Preheat oven to 325 degrees. Grease a 9x13 pan with butter. For crust: In a bowl, cream butter and powdered sugar, scrapping sides of bowl occasionally. Add flour and mix until well blended spread mixture in an even layer on the bottom and sides of the prepared pan. (Watch your corner, they tend to get thick.) Bake crust until lightly brown, about 15-20 minutes. Remove from oven and cool completly on wire rack.
Raise oven temperature to 350 degrees. For filling: Beat eggs until well blended, about 2 minutes. Add sugar and beat until thick. Add lemon zest and juice, flour, and baking powder until well blended and pale yellow. Pour filling into baked, cooled crust. Spread evenly.
Bake until filling is set - firm on edges but still a little soft in the middle, 15-20 minutes. Remove from the oven and set on a wire rack to cool slightly. Using a sifter or seive, dust top with powdered sugar while still warm. Cut into desired size and serve warm.

February 24, 2010

Roasted Asparagus

I love asparagus. Although it isn't really in season right now, it had to be on our Valentine's Menu. It may possibly be my favorite vegetable, plus, its an aphrodisiac. Valentine's Bonus. *blush*
Asparagus is great any way (except canned - why would you do that?!).  But my favorite way is roasted. It may be yours too after you taste this and see how easy it is to make it.


Roasted Asparagus
1 lb asparagus, trimmed
2-3 Tbsp extra virgin olive oil (it's really important to have the flavor)
Sea salt

Turn broiler on. Toss asparagus with olive oil, making sure each entire spear is covered. Place on baking sheet. Sprinkle with sea salt (to your taste). Place under broiler until asparagus just start to brown, about 7 minutes (varies on size of asparagus). Flip asparagus, place under broiler for another 5-7 minutes, until browned.

February 23, 2010

Rosette Dinner Rolls

For our Valentine's Menu, I tried out a new shape for the rolls. I used my standard recipe for dinner rolls, only formed them into a different shape. I love that about bread. I love playing with my food.
Oh and thanks to Freida who let me know that Rosettes are also called, "love knots!" Perfect for Valentines!

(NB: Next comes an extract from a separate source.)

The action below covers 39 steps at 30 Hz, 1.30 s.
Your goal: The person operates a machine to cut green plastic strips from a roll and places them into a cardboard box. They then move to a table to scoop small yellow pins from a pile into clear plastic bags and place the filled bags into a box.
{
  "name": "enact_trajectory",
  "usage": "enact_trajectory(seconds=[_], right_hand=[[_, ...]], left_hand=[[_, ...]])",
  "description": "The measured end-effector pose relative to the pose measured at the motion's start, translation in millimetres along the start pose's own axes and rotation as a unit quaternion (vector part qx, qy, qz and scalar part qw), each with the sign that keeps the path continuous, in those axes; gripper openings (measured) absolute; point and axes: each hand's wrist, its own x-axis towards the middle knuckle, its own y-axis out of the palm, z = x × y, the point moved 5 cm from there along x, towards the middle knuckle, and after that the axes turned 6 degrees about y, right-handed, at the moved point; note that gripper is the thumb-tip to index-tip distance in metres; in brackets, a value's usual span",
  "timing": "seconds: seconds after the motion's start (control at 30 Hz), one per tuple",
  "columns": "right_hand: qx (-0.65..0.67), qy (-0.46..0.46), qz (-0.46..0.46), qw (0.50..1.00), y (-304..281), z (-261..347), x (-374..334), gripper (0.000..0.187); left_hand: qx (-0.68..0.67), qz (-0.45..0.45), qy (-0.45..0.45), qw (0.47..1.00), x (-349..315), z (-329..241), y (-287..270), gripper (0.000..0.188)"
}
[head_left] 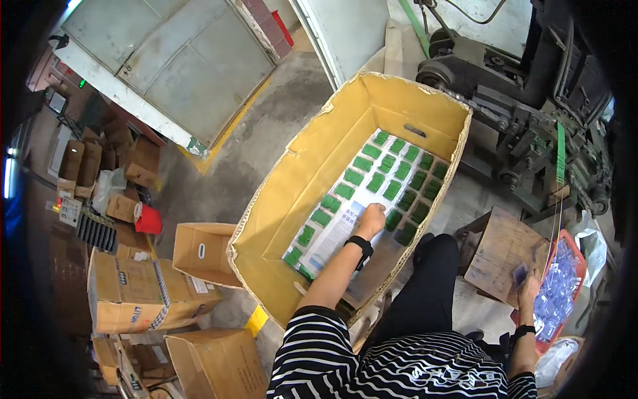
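My left hand [372,220] is closed over a printed white and blue sheet [337,231] inside a large open cardboard box [274,209]. Whether its fingers pinch the sheet or something small is hidden. Around the sheet, rows of small green bundles [353,176] lie on the white layer in the box. Down at the right, my right hand [530,287] is closed on a small flat bluish packet [520,274]. That hand is beside a red plastic basket [579,256] heaped with clear bluish-purple packets [555,292].
A wooden board [508,249] stands between the box and the basket. Dark machinery [492,100] with a green strip [561,153] rises behind at the right. Cardboard cartons [136,286] and a small open box [205,253] stand at the left, before grey metal doors [193,66].
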Motion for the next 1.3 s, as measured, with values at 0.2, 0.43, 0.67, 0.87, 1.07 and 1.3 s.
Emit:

How to Shape Rosette Dinner Rolls: (please ignore my dry old lady hands)



Divide dough in half. Divide that half into 12 equal pieces. Roll each piece into a 12 inch rope. Tie the rope into a loose knot, leaving the ends long. Tuck the end on top underneath the roll and point towards the middle. Bring the bottom end up, and tuck into the center of the roll, see my finger? Place them on great baking sheet, 2-3 inches apart. Let rise and bake as directed. Makes 32 rolls.

February 22, 2010

Have You Heard?

Have you heard about Formspring? If not, that's okay, I just learned about it a couple days ago. Go sign up, start asking questions. It's so fun!

 

I have a link on my sidebar now so if you have a question, you can click there to ask me anything - and it can be truly anonymous. So don't be embarrassed!

Happy Birthday to Me

We have quite a few February birthdays in our family. Mine was actually on the second, but I just got around to posting about it. My husband was very thoughtful and surprised me with an overnight babysitter (Thanks Grandma) and a night at a nice hotel in downtown Salt Lake City. I also got to do my favorite thing twice that day - try new foods!

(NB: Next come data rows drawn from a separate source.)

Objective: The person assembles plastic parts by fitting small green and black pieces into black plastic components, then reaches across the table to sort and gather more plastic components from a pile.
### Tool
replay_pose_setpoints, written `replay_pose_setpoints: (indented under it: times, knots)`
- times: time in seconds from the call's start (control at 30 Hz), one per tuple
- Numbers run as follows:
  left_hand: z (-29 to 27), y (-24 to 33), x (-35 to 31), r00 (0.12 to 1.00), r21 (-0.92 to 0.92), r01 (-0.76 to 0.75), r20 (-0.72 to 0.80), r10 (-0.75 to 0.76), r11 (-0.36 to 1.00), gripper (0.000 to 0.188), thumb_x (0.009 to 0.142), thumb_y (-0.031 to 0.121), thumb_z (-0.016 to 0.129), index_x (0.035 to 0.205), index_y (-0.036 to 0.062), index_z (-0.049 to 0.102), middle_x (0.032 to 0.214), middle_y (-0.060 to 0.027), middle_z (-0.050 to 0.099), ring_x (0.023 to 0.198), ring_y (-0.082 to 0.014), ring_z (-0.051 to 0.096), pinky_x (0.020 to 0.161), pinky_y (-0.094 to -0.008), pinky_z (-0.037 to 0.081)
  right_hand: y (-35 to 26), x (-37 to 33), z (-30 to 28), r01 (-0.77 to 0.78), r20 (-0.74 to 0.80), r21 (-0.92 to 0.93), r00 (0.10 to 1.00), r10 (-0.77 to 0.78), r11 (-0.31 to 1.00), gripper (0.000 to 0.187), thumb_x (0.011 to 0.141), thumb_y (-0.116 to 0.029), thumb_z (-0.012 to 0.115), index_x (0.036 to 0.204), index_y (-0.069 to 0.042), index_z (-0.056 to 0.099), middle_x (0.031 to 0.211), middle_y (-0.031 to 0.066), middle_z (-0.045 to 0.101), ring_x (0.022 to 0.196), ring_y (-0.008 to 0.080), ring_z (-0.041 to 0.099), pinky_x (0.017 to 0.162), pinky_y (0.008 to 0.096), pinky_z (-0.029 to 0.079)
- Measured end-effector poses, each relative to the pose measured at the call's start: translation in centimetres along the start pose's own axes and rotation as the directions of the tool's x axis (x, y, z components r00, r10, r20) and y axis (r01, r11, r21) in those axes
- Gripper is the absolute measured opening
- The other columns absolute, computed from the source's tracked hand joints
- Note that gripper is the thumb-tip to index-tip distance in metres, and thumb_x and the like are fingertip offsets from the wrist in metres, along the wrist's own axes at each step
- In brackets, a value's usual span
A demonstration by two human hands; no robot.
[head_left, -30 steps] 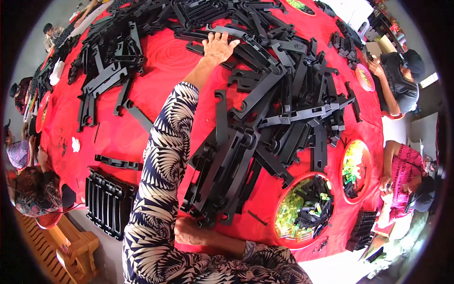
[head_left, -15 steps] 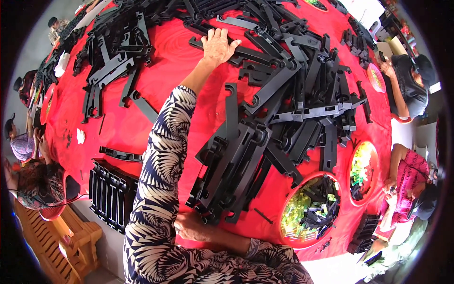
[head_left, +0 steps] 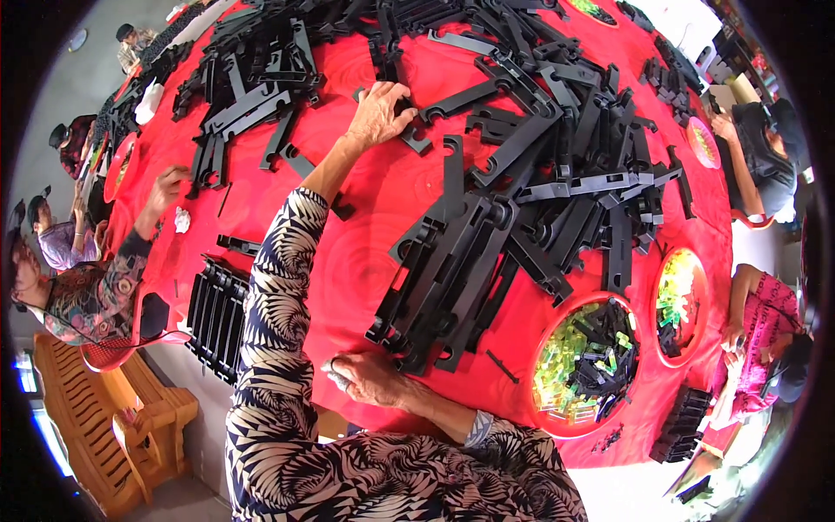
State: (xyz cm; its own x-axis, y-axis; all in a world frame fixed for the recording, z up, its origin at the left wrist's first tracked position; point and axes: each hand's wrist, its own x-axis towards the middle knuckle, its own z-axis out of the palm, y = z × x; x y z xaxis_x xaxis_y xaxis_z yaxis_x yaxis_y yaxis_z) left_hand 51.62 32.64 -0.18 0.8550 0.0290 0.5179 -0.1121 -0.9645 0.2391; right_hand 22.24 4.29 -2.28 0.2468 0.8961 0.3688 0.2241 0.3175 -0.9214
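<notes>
My left hand (head_left: 376, 115) is stretched far over the table, its fingers closed around a long black plastic bar (head_left: 417, 139) with a notched end. Parts of the bar show on both sides of the hand. Close to my body, at the near table edge, my right hand (head_left: 367, 379) is curled; a small greyish spot shows at its fingers, too small to name. Just beyond the right hand lies a bundle of black bars (head_left: 444, 278), side by side. A larger heap of similar black bars (head_left: 600, 165) spreads to the right.
Red cloth (head_left: 348, 287) covers the table. Basins of yellow-green and black small parts (head_left: 584, 365) (head_left: 680, 304) stand at right. Stacked black bars (head_left: 217, 317) sit left of my sleeve. A co-worker's hand (head_left: 165, 187) is raised at left; a wooden bench (head_left: 96, 426) stands below.
My left hand has drawn a black bar nearer, away from the far heap. My right hand shows more fully beside my sleeve. The co-worker at left has lifted a hand over the table.
</notes>
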Motion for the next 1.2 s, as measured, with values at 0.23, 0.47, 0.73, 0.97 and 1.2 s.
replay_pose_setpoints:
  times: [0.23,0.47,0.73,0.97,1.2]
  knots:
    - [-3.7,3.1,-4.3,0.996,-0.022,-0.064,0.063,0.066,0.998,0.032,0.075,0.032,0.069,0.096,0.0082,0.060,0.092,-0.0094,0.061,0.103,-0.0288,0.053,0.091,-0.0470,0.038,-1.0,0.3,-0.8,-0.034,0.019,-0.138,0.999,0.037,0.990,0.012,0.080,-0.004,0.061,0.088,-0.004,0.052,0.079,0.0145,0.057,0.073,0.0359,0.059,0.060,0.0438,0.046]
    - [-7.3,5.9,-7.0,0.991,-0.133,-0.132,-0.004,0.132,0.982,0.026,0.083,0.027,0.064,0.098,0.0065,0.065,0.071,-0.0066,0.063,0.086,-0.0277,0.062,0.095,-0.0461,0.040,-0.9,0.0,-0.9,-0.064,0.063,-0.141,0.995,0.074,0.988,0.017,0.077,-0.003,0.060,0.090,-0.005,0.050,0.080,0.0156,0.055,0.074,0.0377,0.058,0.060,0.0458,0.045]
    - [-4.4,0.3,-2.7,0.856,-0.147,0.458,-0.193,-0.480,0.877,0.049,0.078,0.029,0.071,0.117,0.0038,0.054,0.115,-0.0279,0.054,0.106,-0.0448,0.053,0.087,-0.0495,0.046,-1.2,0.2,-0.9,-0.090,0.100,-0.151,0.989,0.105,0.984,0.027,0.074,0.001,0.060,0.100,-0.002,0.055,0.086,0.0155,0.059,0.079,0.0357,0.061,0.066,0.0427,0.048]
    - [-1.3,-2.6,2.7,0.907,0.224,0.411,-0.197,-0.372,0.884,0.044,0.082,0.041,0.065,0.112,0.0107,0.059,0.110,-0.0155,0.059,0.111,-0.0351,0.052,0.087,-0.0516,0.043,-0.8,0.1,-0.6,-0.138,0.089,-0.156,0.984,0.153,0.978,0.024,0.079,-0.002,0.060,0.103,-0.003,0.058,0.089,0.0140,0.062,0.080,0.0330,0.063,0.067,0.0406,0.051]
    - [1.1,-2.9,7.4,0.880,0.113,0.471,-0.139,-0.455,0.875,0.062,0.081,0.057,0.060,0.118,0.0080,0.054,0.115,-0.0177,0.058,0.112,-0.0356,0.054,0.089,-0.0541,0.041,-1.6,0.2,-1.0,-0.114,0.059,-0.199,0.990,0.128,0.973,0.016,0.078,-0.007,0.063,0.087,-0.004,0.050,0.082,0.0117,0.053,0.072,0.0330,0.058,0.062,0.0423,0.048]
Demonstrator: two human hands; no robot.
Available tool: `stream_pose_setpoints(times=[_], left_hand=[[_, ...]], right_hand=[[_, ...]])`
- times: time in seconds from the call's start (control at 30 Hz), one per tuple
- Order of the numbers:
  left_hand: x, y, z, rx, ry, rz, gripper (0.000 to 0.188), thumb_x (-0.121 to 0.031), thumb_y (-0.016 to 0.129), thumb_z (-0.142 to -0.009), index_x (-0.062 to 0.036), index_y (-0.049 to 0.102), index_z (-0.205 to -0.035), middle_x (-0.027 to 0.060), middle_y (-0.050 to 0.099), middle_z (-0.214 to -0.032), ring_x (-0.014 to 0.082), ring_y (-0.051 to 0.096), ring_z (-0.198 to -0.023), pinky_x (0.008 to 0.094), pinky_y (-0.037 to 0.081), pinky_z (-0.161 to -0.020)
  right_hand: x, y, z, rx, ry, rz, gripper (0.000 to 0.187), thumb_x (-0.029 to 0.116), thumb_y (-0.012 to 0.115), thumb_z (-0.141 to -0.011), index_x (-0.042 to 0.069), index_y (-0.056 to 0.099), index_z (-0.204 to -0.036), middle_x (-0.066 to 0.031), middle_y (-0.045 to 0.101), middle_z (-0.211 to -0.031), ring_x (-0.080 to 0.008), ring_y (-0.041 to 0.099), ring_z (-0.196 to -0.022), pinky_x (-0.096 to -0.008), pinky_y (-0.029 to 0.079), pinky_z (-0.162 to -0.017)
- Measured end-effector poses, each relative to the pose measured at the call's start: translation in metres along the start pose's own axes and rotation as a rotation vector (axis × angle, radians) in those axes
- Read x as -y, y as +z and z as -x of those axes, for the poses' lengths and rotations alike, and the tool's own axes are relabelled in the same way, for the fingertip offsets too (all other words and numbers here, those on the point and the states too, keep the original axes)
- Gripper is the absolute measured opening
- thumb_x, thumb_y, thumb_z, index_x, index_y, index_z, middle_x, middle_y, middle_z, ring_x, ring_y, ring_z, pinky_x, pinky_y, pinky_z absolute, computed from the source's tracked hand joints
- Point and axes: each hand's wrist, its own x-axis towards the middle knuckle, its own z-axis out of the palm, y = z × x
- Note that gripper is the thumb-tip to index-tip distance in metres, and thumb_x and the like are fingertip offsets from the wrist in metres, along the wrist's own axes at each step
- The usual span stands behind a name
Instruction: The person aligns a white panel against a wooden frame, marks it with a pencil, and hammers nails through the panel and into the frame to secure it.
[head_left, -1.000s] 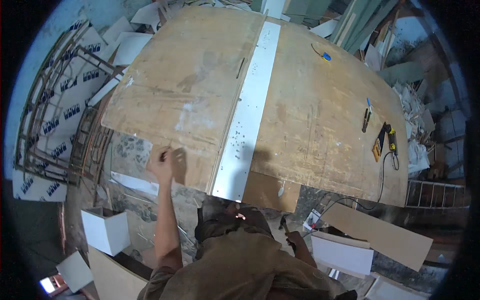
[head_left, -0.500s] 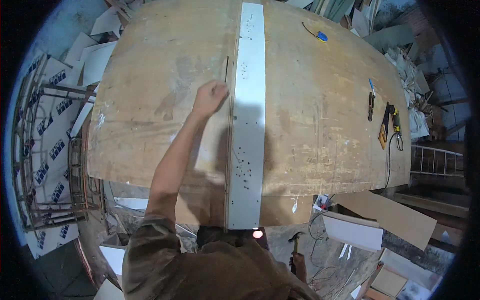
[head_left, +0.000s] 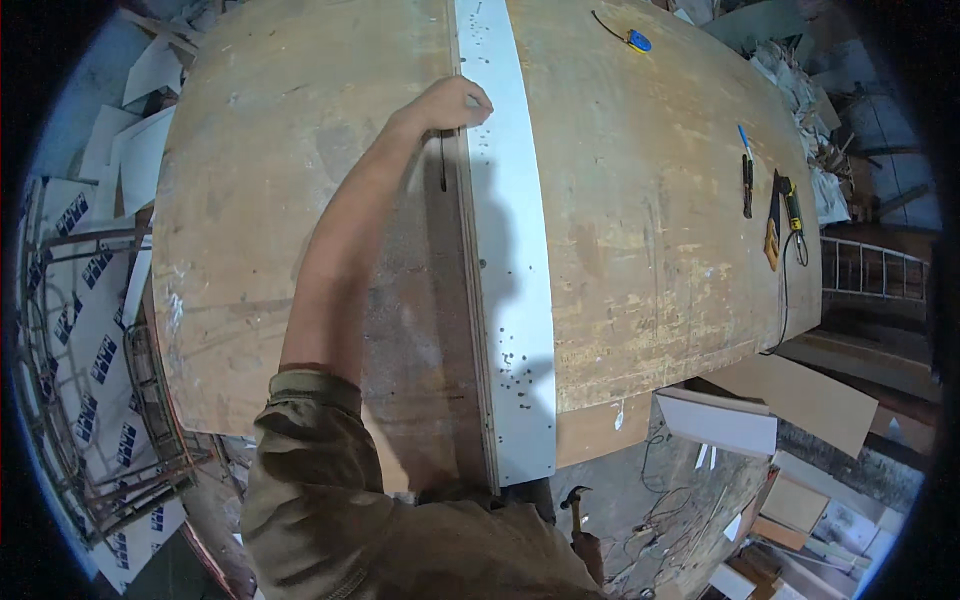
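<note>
A long white board (head_left: pixel 515 230) with a layered edge lies lengthwise on the large wooden worktable (head_left: pixel 640 240). Small dark bits, perhaps nails or screws, are scattered on it in clusters. My left hand (head_left: pixel 455 103) is over the board's far part, its thumb and fingers pinched close to one cluster; anything between the fingertips is too small to make out. A thin dark rod (head_left: pixel 443 165) lies just left of the board, below my left wrist. Low at the right, beside my body, my right hand (head_left: pixel 588 548) is wrapped round the handle of a claw hammer (head_left: pixel 576 502).
On the table's right side lie a blue tape measure (head_left: pixel 638 41), a dark-handled tool (head_left: pixel 747 185), a handsaw (head_left: pixel 772 230) and a yellow-black corded tool (head_left: pixel 792 210). Metal frames (head_left: pixel 95 400) stand at the left. Board offcuts (head_left: pixel 720 425) lie on the floor at the right.
My left hand has reached from beside the board onto its far part, near the small bits. The view has shifted. My right hand still holds the hammer low.
</note>
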Motion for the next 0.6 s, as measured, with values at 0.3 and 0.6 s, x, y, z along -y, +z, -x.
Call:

For lunch we had Pho at the Pho Noodle House in Orem. It was so good. Plus, it was cheap. This enomous bowl was $7 and my husband and I could have shared.

 

So fun too - you get to put in what you like (of course for me that means everything - basil, jalapeno, both sauces, cilantro, lime...)
Then for dinner I had Mole at the Red Iguana. I had never had mole before. My husband served a mission for our church in Los Angeles speaking spanish. So a lot of the Latins gave him mole. He said everyone's is a little different. So I asked the waiter if I could try the sauce. I was expecting one sauce - there were at least 6 on the plate. All were delicious and so different. He let me do half and half - Amarillo (the spiciest - proud?) and negro (one of the sweeter, more traditional chocolate.

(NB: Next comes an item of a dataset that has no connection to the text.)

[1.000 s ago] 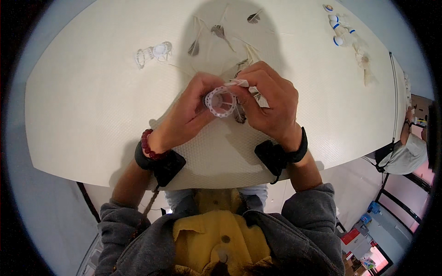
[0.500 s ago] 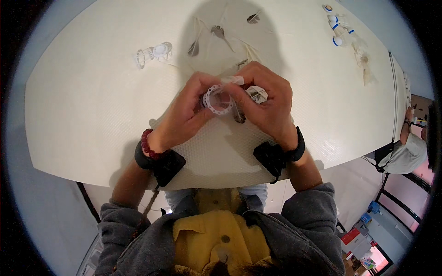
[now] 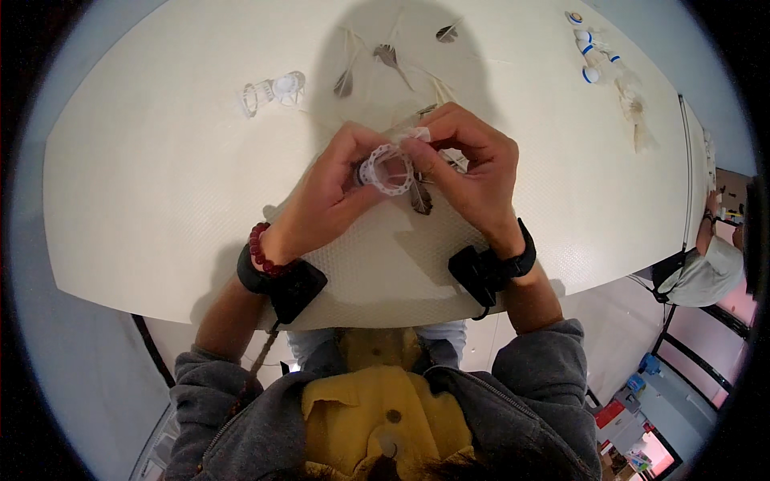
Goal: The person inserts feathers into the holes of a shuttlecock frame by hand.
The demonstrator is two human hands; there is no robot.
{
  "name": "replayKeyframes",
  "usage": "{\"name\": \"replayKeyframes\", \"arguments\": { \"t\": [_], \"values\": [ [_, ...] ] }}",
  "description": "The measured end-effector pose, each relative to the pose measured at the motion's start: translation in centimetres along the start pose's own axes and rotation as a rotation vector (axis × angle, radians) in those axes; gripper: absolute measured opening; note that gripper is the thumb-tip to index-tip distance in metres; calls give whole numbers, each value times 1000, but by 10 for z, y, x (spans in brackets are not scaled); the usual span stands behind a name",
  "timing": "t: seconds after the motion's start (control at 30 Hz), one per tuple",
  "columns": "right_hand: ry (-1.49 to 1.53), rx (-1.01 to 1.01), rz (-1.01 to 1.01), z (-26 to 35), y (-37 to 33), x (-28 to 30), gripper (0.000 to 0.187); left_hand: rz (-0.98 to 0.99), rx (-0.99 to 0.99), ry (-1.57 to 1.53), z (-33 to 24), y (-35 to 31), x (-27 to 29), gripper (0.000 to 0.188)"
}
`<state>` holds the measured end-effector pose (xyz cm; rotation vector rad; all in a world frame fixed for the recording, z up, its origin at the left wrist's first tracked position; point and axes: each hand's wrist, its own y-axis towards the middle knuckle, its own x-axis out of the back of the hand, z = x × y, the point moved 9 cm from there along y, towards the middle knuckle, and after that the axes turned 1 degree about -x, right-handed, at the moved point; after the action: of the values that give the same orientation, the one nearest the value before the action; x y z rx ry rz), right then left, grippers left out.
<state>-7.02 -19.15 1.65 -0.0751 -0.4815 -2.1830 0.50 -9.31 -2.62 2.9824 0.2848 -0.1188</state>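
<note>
We see the left hand (image 3: 331,180) curled around a white openwork plastic cylinder (image 3: 377,182), the right hand (image 3: 469,164) pinching a thin white piece (image 3: 421,135).

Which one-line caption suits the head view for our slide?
Left hand holds white openwork frame, right hand pinches white piece; feathers lie beyond.

Moderate, diffuse light falls on the pale tabletop (image 3: 160,200) from above and behind the wearer, casting a broad, soft-edged head shadow (image 3: 465,72) from the far edge toward the middle. The white openwork cylinder (image 3: 374,171) appears slightly soft and low in contrast, while a pinkish panel (image 3: 656,453) glares beyond the near right edge. Fisheye distortion bows the tabletop's edges; dark vignetting with a bluish fringe surrounds the view.
</note>
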Motion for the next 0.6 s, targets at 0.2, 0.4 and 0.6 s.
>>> {"name": "replayKeyframes", "arguments": {
  "t": [0.2,0.4,0.6],
  "values": [
    [18,-46,17,-12,-2,0,10,18,23,23,2,1,-2,29],
    [92,-138,37,-12,1,3,11,0,-2,24,-1,1,1,27],
    [-74,-107,-283,-23,9,58,13,-216,-22,-54,1,1,18,28]
  ]
}}
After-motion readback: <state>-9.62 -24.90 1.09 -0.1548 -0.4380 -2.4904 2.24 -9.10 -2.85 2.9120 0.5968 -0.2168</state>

This was one of the most delicious things I have ever eaten. My nose did run, but oh, I loved every bite.

February 19, 2010

Our Valentine's Day

I know it's a little late, but I wanted to share what AC and I had for dinner on Valentine's Day. It is much more fun for us to stay in. (Added bonuses - not worrying about finding a sitter, cheaper, and turned out - this was tastier!)


On our Valentine Menu: Surf and Turf (Ribeye Steak and Shrimp), Roasted Asparagus, Rosette Dinner Rolls, and a Spinach Salad (you can see it in the corner... there was nothing special about it). For dessert we had Lemon Bars. Don't be mad, we didn't have chocolate. But Lemon Bars are my husband's favorite. Stay tuned for all the recipes.
Here is the Surf and Turf for you though:


Steak and Shrimp
Turf:
2 Ribeye Steaks
3-4 Tbsp Butter
Seasoning Salt
Lemon Pepper
Surf:
12 shrimp
garlic powder
Lemon Pepper

In a large skillet or grill pan, melt butter. Apply a thin layer or seasoning salt and lemon pepper on the steak, give it a little massage and rub it in. Cook steaks until desired doneness. Let rest for 10 minutes before poking or cutting into it!
Okay, I know that's pretty broad, but it totally depends on how you like your steaks cooked and how thick they are. Here is what I did for a Medium steak: Heat was just between Medium and Medium High. My steaks were 1 inch (ish) thick. And I cooked them for about 5 minutes on both sides. Does that help.
5 minutes after your steak started resting, turn heat back on the skillet to Medium High (don't clean it out, that's good stuff in there!).  Once pan is hot, place shrimp in skillet, stirring for just a minute to pick up those yummy flavors left in the pan. (If it seems kind of dry, add 1 Tbsp of butter.) Flip the shrimp once down side looks white and slightly pink. Remove shrimp as soon as it is white all over.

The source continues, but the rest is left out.